I'd disagree with this claim, however. Here's a page from one of their ISP partners that offers speeds of 70x dialup (28.8 dialup). that's 2016Kbps - or roughly 2Mbps. Not bad, but a far cry from 20Mbps. Interestingly, the fine print says that the $19.95 fee is for a 1Mbps connection. Now if you move broadband to the home at the fee of a "standard" (ie, dialup) ISP, that might be interesting. Of course, this deal expired 3/31/01, so that may not help much. :)

Here's another partner that offers two levels of service. One at 1.5Mbps and another at 2.0Mbps. Hmm. Still missing the elusive 20Mbps service that's available today.

I have a cable modem (RoadRunner), and I check periodically to see what sort of speed I'm getting. Today clocks in around 500Kbps, but that's unusual. Usually more like 1300Kbps, though I've seen as high as 1800Kbps. So it's extra speed over what you can likely get now. But not much. Here's a page if you'd like to check your own speed. I don't know if it's totally accurate. But it does seem to return a number of sorts that seems consistent.

Here's another. For what it's worth, this and the Cnet site above seem to have similar returns. I'm guessing that's because they are accurate. Could be that they are just flawed in the same way. (click the red button)

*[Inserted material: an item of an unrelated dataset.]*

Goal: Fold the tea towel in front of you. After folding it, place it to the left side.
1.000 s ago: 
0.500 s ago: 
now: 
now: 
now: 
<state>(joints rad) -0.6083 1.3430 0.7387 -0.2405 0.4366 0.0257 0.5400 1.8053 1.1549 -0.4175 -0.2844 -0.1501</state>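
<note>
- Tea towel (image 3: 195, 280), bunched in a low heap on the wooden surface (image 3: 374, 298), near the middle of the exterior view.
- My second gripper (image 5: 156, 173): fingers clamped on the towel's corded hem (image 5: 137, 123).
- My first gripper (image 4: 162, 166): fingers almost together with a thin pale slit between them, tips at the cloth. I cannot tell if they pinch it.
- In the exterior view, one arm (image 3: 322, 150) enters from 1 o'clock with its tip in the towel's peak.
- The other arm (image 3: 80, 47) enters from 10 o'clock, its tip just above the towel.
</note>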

This is a downloadable program that is probably more accurate (doesn't depend quite so much on the response time of a web server). I think it's freeware. I haven't actually used it, but I've seen references that seem to think it works well.

Anyway, I feel pretty confident that I get speeds from the incumbent (TWX) that are at or near what I could get from Gemini. I'm not sure that there is a compelling reason to go with an alternative (assuming that I could go with an alternative, of course) that offers little additional speed. They might actually be able to keep those speeds up, where cable theoretically can deteriorate as more users jump on. But that implies that they'll have the cash to keep rolling it out... seems to me that TWX and friends will likely move fiber closer to the home when speeds approach impairment - and I feel pretty confident that they'll have the resources to do so.

As far as the world-class board, only name I recognized was Leo Hindery, CEO of Global Crossing. That might be good. Certainly a company that knows about networks. He should too.

Partners don't seem like anything special. They're good names, to be sure - but who isn't using these folks somewhere in their network?

Hope this helps. Please let me know if I've missed something.